[DATA SEGMENT]
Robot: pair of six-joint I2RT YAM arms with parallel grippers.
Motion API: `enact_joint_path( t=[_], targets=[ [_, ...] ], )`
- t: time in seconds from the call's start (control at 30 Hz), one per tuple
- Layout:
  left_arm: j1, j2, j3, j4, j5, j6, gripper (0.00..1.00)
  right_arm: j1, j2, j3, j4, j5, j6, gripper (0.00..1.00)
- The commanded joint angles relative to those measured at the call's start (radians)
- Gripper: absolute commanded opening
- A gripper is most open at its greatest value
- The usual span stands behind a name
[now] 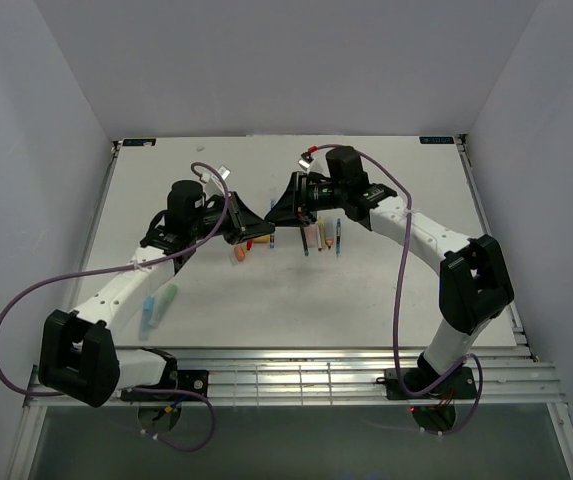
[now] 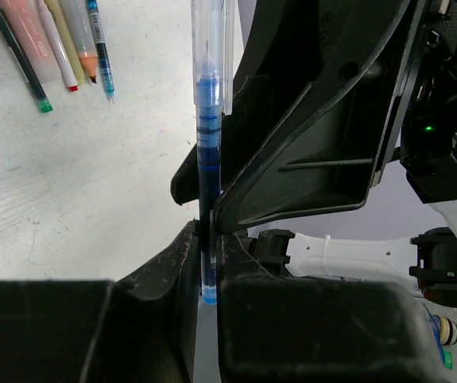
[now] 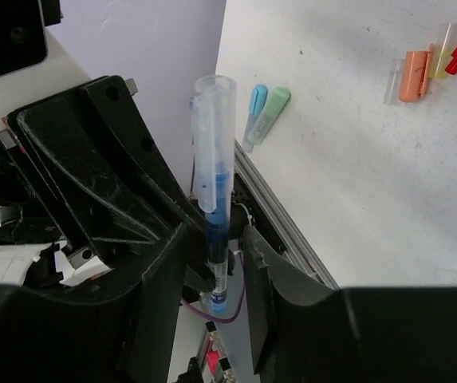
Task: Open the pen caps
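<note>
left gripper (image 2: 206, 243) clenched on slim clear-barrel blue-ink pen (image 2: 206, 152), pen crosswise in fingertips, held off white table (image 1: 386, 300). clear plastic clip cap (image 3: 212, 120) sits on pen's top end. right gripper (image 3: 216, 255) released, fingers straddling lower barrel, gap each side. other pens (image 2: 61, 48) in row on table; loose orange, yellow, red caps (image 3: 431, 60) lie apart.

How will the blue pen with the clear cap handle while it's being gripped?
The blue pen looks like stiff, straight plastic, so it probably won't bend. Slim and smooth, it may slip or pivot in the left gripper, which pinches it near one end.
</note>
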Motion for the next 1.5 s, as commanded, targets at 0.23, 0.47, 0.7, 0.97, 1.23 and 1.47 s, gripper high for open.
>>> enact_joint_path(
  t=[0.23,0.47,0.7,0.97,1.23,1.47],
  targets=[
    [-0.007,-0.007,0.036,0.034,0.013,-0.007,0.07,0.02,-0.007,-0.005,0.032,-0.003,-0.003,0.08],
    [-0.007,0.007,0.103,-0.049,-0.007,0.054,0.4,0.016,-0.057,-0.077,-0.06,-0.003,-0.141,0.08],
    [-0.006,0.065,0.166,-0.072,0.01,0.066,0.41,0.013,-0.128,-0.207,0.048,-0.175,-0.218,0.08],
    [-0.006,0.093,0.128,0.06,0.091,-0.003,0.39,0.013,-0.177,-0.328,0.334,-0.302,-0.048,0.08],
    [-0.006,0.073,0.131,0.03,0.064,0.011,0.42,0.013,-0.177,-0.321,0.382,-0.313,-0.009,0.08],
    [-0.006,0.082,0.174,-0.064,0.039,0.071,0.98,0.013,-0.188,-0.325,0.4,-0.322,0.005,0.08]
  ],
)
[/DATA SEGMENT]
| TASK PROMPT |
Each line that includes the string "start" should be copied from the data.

| ANSWER |
- t: time in seconds from the call's start (control at 30 Hz), one per tuple
- The commanded joint angles relative to those measured at the call's start (radians)

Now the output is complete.